**Requirement**
Every line with the string "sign" should be copied from the data.

**Stored items from a collection**
↓↓↓

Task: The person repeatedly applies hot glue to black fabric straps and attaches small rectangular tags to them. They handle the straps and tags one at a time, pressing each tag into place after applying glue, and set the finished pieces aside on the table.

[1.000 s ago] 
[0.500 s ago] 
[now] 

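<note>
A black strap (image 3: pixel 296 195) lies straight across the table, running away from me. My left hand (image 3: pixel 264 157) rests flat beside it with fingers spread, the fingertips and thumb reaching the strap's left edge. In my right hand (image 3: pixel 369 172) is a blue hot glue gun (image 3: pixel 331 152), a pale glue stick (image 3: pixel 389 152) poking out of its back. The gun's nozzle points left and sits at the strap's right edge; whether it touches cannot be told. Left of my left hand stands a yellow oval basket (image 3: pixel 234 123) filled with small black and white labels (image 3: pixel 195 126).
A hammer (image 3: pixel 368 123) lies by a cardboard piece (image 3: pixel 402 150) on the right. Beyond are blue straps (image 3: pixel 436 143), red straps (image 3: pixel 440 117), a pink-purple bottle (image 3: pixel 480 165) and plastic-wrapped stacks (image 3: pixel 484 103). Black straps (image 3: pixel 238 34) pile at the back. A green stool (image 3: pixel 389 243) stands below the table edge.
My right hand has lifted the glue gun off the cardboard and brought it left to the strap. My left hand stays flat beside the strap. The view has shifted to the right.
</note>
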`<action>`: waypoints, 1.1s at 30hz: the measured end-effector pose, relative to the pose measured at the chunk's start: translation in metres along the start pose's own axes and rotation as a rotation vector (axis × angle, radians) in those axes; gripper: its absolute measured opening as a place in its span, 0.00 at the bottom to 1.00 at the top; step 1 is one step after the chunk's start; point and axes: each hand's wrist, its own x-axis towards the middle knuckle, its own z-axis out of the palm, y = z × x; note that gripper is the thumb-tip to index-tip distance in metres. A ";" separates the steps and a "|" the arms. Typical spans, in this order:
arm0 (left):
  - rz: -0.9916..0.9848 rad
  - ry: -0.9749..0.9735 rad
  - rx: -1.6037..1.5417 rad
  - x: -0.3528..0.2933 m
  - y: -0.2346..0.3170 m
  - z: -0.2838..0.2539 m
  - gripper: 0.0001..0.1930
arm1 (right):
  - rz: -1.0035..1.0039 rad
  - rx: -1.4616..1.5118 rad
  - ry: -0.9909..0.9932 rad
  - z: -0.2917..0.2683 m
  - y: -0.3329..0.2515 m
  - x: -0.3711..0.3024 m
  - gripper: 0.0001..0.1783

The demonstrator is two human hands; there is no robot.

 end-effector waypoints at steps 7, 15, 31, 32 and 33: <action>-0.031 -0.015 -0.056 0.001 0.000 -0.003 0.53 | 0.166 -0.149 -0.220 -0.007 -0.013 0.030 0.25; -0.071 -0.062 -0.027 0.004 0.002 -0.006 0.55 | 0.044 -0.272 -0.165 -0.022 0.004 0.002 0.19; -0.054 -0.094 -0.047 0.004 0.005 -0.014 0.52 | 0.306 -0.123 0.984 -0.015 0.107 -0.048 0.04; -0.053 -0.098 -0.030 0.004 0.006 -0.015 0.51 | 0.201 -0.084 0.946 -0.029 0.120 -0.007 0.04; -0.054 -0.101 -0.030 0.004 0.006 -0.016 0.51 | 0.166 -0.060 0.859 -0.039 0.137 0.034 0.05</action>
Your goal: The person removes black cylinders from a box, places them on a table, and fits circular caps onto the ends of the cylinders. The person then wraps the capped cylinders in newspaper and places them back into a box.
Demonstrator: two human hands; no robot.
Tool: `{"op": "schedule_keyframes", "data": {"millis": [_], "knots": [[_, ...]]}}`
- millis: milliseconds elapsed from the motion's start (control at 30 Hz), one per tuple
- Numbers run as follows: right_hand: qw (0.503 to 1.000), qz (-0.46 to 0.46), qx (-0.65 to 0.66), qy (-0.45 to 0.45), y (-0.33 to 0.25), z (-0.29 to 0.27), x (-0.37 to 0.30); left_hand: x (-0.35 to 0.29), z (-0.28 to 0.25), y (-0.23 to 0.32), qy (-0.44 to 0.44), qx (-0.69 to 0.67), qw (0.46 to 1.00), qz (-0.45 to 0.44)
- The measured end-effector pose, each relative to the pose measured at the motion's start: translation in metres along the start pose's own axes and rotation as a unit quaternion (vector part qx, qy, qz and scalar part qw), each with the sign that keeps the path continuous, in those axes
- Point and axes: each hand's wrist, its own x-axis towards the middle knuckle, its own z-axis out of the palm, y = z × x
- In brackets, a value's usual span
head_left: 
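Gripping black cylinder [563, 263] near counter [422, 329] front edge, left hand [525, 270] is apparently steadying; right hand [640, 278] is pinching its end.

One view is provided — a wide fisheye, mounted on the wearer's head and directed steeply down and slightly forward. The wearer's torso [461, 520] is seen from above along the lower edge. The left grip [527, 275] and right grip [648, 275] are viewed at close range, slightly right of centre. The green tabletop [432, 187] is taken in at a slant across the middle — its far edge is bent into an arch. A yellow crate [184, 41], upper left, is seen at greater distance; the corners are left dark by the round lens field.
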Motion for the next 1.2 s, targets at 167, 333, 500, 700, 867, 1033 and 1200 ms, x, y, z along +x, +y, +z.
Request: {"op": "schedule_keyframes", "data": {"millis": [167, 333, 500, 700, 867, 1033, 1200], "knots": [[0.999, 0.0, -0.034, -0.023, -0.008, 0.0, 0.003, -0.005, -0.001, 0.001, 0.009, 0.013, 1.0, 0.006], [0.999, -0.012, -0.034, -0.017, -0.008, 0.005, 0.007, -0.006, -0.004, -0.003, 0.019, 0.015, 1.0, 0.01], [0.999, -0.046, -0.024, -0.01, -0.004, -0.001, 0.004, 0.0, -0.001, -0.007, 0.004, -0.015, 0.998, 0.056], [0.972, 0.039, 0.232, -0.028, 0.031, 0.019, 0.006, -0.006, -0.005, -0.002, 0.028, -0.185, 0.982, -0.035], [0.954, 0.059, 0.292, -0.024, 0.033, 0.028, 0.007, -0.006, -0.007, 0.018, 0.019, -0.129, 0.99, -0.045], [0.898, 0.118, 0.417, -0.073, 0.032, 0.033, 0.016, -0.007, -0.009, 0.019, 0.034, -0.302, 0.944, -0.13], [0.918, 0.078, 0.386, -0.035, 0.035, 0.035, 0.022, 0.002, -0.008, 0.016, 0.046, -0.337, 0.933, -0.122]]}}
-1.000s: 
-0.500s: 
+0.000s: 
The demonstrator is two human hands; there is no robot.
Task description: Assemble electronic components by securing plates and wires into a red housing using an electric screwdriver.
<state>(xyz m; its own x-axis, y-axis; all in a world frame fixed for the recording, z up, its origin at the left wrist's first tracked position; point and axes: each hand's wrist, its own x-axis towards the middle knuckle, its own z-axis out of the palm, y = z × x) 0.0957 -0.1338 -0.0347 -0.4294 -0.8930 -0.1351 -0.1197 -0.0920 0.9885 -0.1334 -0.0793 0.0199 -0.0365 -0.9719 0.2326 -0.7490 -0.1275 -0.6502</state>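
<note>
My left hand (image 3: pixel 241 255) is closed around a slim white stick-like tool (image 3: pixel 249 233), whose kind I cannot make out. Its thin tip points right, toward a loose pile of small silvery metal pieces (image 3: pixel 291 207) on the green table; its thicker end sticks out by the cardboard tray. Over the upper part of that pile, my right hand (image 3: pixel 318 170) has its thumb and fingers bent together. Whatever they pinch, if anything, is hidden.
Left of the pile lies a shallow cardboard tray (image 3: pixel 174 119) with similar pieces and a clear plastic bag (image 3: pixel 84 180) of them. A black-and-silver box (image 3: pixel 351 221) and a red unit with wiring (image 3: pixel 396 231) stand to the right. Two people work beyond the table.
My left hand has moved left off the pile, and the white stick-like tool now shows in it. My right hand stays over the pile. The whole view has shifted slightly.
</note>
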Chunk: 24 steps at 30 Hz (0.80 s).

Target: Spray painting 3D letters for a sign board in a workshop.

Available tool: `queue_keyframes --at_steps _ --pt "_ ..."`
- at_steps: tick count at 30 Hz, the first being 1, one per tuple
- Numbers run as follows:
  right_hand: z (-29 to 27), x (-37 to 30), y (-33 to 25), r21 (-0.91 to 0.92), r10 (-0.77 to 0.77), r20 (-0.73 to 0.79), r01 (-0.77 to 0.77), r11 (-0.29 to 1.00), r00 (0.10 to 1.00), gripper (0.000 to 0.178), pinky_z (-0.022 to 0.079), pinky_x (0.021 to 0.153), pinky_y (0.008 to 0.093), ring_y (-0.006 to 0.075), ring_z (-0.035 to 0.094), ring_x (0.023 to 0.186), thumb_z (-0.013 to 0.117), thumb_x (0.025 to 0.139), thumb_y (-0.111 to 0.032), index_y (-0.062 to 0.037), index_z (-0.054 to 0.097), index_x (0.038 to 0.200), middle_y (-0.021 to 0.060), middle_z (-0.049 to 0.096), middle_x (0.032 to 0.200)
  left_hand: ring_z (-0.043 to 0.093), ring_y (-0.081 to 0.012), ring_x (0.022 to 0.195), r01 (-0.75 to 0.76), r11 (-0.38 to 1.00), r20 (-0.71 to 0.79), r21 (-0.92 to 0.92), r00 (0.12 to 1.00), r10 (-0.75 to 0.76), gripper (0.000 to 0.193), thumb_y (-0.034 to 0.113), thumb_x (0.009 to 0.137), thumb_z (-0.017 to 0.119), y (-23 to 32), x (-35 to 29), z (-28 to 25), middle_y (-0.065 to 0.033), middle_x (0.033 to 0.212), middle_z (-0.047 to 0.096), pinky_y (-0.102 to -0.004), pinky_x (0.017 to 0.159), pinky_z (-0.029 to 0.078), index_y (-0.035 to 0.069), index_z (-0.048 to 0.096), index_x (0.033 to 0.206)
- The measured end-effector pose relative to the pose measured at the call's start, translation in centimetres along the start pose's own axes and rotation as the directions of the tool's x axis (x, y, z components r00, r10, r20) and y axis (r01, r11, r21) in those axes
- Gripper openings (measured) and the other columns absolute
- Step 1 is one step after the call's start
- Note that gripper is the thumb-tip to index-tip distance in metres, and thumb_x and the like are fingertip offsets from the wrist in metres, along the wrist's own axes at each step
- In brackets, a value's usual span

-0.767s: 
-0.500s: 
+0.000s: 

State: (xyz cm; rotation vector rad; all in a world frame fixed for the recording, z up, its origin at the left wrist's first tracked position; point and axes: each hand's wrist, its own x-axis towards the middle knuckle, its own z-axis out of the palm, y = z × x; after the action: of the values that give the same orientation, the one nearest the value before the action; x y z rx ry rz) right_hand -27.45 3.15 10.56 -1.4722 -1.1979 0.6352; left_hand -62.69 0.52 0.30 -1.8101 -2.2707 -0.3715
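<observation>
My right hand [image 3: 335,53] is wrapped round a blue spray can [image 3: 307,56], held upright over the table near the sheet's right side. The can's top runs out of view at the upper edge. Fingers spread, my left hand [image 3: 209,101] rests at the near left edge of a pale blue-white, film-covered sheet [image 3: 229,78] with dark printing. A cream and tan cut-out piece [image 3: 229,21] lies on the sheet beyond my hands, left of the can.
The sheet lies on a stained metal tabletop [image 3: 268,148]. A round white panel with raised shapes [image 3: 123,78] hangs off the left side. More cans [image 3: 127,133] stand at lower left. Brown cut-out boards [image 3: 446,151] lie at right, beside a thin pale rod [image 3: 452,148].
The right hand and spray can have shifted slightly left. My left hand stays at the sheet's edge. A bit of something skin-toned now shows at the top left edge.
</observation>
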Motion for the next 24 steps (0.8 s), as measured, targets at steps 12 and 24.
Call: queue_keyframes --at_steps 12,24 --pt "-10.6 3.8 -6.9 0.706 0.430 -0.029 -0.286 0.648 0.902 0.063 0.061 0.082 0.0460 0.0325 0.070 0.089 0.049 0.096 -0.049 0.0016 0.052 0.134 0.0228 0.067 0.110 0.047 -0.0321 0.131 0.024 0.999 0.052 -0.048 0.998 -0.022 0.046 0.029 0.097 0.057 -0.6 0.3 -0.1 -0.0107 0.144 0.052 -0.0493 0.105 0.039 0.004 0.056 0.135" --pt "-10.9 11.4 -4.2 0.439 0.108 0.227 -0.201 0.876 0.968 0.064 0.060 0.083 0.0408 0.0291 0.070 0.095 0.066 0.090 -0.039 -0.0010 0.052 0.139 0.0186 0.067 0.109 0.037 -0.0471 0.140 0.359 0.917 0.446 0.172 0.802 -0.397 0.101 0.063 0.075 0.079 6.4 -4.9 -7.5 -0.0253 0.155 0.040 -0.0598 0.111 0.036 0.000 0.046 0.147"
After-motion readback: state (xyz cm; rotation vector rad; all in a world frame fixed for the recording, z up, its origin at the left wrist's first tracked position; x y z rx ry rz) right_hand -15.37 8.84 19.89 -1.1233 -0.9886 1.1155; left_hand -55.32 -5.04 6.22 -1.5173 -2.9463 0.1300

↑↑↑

**Reply to the task**
- The measured end-effector pose, each relative to the pose measured at the motion's start: translation in metres along the start pose's own axes and rotation as a unit quaternion (vector part qx, qy, qz and scalar part qw), each with the sign that keeps the path continuous, in those axes
Target: Spray painting 3D letters for a sign board in a workshop.

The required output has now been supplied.